Compute the number of lines in the following data that include the word "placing", and output that number alone.

(Stored records)
=== Section Start ===
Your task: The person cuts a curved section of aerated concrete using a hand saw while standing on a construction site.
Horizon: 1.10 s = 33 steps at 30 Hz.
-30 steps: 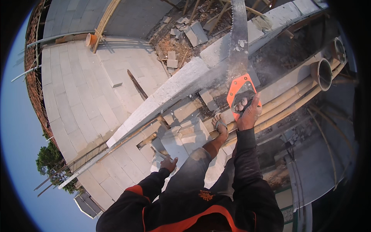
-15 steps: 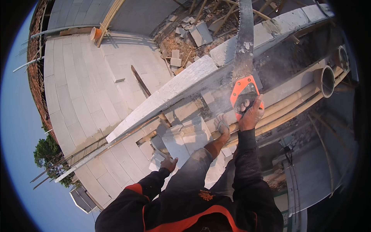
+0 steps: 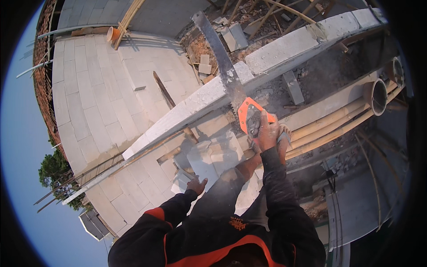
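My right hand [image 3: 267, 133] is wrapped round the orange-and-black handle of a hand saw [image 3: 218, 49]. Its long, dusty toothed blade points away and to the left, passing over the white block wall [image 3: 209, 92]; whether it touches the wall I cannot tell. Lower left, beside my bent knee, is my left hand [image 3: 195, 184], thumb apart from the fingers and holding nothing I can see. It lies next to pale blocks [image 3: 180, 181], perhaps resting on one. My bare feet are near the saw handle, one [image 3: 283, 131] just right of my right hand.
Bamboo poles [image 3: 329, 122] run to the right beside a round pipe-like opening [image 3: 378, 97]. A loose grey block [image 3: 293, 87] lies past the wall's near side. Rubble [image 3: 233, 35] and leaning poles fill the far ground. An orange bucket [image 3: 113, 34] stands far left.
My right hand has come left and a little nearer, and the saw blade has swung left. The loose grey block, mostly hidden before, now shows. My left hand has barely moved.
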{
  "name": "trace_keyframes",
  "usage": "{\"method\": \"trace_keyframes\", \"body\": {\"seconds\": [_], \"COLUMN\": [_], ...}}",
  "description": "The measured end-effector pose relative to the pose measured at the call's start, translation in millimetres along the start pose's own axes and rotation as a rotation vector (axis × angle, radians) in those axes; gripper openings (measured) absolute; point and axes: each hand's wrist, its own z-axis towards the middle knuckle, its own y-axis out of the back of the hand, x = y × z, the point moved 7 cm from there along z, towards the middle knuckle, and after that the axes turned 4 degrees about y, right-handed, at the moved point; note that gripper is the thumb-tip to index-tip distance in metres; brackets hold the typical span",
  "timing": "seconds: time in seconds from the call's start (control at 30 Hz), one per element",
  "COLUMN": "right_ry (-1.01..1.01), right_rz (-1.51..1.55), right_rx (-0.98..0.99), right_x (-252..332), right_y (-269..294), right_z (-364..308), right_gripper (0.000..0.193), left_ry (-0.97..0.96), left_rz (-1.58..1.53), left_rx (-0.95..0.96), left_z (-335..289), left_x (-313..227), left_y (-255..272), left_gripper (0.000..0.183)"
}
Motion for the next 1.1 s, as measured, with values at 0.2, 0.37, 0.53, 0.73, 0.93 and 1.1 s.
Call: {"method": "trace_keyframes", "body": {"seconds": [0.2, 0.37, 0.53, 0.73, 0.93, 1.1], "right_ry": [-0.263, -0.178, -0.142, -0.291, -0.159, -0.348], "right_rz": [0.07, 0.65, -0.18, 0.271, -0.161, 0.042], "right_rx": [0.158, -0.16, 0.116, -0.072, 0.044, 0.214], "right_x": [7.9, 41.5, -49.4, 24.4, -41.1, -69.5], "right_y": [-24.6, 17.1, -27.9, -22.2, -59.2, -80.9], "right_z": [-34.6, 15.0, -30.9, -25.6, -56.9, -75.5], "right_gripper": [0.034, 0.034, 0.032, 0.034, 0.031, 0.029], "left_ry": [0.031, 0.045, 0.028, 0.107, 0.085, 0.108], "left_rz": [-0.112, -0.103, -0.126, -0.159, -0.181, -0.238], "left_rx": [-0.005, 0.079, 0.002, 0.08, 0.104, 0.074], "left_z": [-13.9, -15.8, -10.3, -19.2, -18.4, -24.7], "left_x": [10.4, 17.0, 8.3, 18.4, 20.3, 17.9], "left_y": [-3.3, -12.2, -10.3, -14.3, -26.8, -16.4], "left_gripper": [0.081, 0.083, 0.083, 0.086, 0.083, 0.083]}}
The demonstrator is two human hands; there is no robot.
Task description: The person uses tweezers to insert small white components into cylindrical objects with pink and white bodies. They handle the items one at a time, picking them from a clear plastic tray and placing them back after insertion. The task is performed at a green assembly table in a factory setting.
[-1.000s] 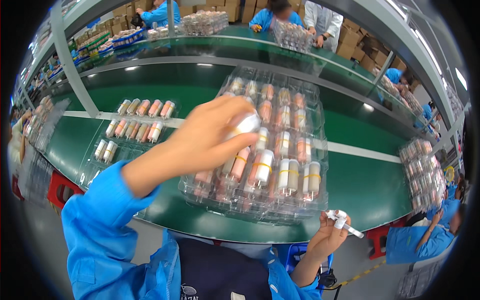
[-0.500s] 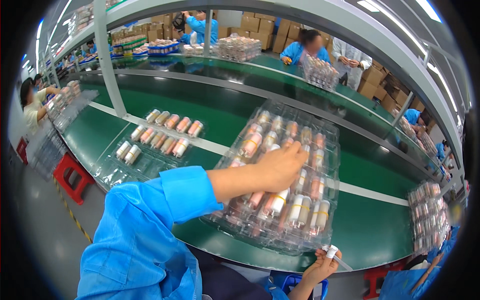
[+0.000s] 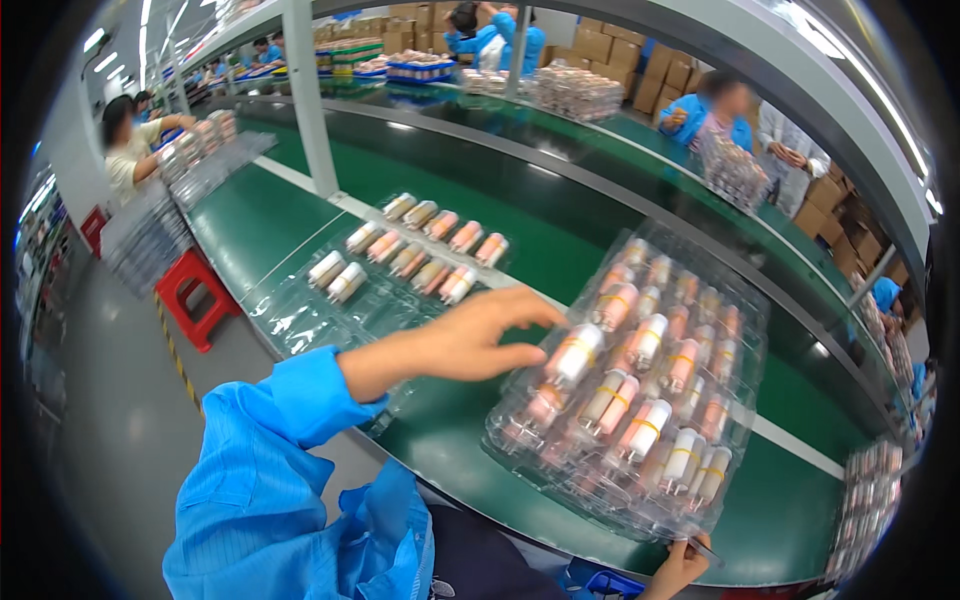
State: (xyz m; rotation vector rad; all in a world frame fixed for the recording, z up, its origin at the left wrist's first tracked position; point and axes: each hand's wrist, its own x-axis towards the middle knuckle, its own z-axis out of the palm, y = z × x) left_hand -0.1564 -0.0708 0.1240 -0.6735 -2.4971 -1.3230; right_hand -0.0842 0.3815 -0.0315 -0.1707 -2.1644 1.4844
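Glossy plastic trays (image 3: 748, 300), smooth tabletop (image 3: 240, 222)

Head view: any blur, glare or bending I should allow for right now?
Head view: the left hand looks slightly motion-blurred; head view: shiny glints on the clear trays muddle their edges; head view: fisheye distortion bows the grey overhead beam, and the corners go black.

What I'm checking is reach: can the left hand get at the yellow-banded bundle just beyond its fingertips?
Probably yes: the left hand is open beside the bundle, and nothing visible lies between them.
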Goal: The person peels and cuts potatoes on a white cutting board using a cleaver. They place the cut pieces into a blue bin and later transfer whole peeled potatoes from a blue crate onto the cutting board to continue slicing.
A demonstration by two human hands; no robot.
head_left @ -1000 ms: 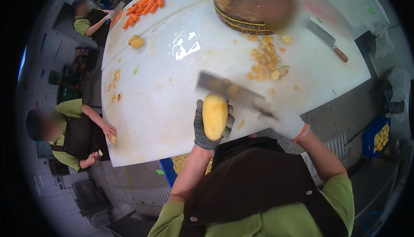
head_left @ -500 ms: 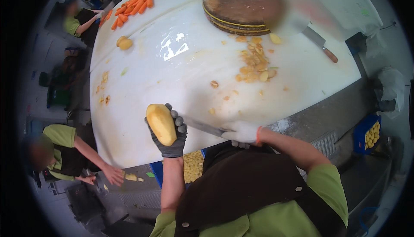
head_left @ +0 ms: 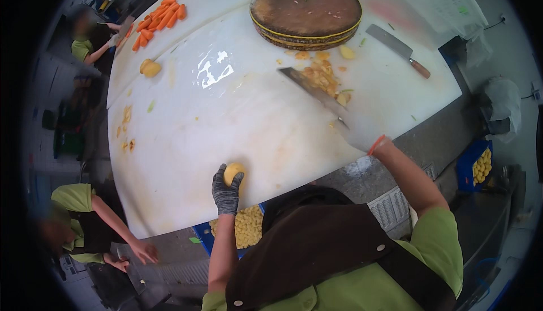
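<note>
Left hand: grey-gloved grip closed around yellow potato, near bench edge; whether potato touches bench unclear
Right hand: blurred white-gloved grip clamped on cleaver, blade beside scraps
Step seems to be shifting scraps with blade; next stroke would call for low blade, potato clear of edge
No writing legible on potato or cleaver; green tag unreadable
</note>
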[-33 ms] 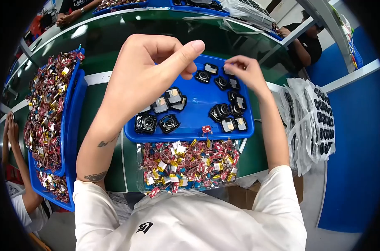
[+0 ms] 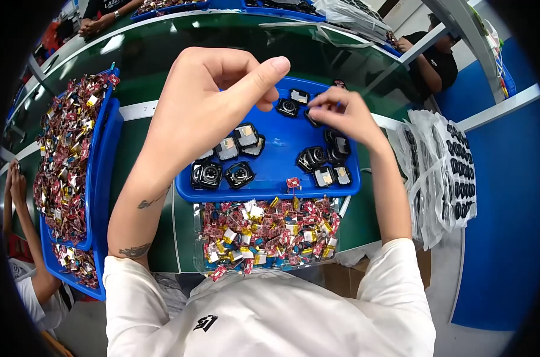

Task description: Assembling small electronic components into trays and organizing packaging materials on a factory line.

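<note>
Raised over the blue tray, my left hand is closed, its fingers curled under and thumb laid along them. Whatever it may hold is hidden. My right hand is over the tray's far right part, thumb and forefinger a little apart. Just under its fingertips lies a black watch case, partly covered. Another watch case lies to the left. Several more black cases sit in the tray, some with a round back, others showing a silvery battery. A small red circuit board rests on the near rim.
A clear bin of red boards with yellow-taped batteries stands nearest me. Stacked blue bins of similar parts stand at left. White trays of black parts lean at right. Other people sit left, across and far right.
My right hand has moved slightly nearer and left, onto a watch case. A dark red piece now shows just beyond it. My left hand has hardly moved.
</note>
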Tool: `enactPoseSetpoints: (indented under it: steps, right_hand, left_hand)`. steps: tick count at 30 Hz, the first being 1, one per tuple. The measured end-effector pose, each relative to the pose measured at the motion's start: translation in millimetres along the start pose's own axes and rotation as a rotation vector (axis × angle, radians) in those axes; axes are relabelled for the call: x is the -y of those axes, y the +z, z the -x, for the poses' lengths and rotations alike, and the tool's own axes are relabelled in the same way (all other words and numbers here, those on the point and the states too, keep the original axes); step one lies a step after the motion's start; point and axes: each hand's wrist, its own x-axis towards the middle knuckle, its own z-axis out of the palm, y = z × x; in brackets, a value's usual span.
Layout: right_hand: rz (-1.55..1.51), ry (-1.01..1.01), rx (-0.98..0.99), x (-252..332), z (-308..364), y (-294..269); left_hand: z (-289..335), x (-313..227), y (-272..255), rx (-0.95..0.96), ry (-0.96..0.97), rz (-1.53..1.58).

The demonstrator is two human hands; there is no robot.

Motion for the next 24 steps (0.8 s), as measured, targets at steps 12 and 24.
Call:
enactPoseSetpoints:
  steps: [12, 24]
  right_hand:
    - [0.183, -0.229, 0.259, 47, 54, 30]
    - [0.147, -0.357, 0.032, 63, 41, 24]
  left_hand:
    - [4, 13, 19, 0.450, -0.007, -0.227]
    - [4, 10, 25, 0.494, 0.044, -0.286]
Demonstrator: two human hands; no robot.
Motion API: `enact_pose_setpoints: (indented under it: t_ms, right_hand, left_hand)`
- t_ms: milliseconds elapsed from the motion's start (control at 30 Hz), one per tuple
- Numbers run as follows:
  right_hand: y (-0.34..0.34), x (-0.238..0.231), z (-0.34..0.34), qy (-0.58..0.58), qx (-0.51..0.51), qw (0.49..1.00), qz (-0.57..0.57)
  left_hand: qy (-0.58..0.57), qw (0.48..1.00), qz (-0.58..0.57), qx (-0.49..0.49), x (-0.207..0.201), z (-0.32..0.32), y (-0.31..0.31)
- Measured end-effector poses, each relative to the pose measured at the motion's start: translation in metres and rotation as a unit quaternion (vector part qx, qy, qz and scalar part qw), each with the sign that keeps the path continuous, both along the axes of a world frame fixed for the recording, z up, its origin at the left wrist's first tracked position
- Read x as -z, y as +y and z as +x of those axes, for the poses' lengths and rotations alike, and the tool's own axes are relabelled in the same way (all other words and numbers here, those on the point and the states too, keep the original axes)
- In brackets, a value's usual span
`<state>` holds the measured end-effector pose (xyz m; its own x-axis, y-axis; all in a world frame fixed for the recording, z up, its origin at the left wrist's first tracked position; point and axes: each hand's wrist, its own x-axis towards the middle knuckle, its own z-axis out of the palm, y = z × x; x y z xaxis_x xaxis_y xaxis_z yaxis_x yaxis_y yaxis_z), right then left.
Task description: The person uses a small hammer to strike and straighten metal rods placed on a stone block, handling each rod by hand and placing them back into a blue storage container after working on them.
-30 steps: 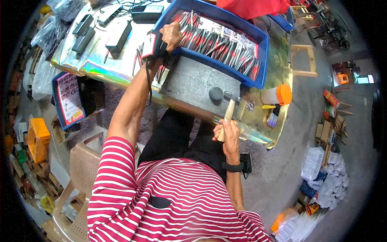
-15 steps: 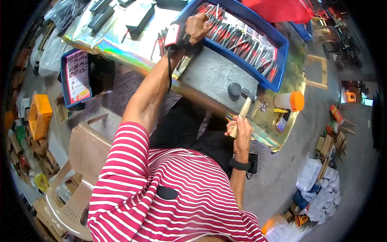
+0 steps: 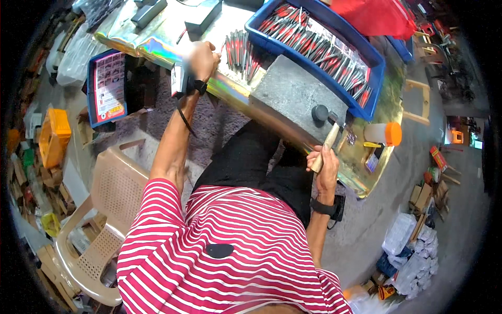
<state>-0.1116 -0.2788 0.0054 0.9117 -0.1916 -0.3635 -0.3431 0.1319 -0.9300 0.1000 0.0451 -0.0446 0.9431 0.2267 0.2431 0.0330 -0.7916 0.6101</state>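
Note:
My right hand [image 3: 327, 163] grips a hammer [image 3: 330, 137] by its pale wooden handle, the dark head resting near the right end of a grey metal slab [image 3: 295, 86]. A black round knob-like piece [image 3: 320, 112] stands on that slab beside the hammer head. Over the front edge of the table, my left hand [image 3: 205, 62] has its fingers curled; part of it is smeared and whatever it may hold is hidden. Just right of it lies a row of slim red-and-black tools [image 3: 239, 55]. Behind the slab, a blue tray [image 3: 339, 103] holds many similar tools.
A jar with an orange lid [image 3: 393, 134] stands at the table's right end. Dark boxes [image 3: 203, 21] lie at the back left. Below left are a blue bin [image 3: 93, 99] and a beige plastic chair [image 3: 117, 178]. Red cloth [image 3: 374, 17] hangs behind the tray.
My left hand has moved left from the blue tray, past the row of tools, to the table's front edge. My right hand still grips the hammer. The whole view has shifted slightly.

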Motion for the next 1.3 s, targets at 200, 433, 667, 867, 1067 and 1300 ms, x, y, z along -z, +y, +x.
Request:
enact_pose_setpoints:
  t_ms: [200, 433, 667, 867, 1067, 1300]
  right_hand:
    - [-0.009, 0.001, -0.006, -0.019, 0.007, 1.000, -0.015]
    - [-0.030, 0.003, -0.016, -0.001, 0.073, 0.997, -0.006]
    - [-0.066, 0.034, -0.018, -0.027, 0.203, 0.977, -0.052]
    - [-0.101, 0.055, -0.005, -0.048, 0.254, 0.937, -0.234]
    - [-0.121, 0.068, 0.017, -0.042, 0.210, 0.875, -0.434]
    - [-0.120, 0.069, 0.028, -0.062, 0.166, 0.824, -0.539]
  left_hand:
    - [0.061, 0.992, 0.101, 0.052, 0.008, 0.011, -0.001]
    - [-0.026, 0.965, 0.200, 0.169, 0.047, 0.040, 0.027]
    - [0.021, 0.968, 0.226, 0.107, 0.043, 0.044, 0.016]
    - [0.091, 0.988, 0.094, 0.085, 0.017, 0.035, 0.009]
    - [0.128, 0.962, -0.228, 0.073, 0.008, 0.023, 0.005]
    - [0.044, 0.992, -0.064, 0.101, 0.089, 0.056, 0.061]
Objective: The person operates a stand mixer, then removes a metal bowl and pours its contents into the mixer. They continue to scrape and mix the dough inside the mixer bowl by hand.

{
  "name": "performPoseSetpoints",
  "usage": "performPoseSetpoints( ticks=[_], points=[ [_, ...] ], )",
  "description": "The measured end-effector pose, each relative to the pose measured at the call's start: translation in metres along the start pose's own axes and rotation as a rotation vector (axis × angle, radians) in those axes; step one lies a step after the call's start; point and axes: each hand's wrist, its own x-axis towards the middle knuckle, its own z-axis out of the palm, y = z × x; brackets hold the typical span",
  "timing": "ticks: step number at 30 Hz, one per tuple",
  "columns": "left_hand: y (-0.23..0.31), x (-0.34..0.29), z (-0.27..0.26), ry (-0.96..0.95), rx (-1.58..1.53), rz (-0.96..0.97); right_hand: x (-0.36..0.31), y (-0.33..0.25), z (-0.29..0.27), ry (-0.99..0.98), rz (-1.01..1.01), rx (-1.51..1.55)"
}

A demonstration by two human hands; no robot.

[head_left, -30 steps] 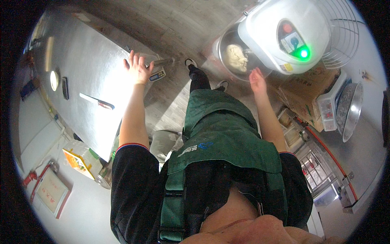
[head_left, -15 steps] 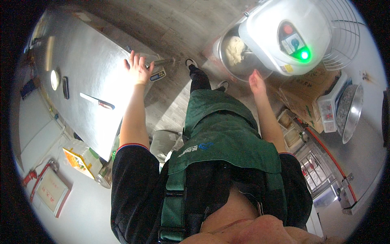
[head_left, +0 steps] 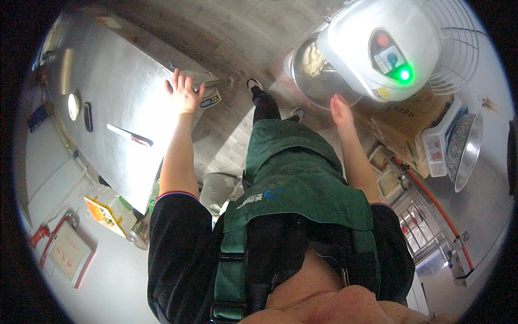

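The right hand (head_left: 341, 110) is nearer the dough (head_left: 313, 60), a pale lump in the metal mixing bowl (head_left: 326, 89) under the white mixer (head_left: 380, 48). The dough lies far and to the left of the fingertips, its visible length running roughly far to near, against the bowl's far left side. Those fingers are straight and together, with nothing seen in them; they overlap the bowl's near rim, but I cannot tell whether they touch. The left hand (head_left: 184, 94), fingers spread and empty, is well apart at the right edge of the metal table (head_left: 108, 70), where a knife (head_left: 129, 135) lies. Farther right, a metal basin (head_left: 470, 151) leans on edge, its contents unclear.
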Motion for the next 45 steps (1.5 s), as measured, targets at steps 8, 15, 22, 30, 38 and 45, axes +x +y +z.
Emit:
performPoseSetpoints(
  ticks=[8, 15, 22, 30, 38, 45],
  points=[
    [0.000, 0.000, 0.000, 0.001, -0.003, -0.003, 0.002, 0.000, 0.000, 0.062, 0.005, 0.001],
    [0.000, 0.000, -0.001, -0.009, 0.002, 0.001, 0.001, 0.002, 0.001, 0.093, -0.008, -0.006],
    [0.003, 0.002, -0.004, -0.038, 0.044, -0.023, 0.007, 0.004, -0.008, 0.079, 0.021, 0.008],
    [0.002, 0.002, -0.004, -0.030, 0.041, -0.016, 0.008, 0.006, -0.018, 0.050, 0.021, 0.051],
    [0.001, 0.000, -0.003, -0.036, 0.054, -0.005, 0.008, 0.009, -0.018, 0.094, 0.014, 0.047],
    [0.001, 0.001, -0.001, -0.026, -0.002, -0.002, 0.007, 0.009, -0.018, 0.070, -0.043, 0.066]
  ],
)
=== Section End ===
WRITTEN SOLUTION >>
2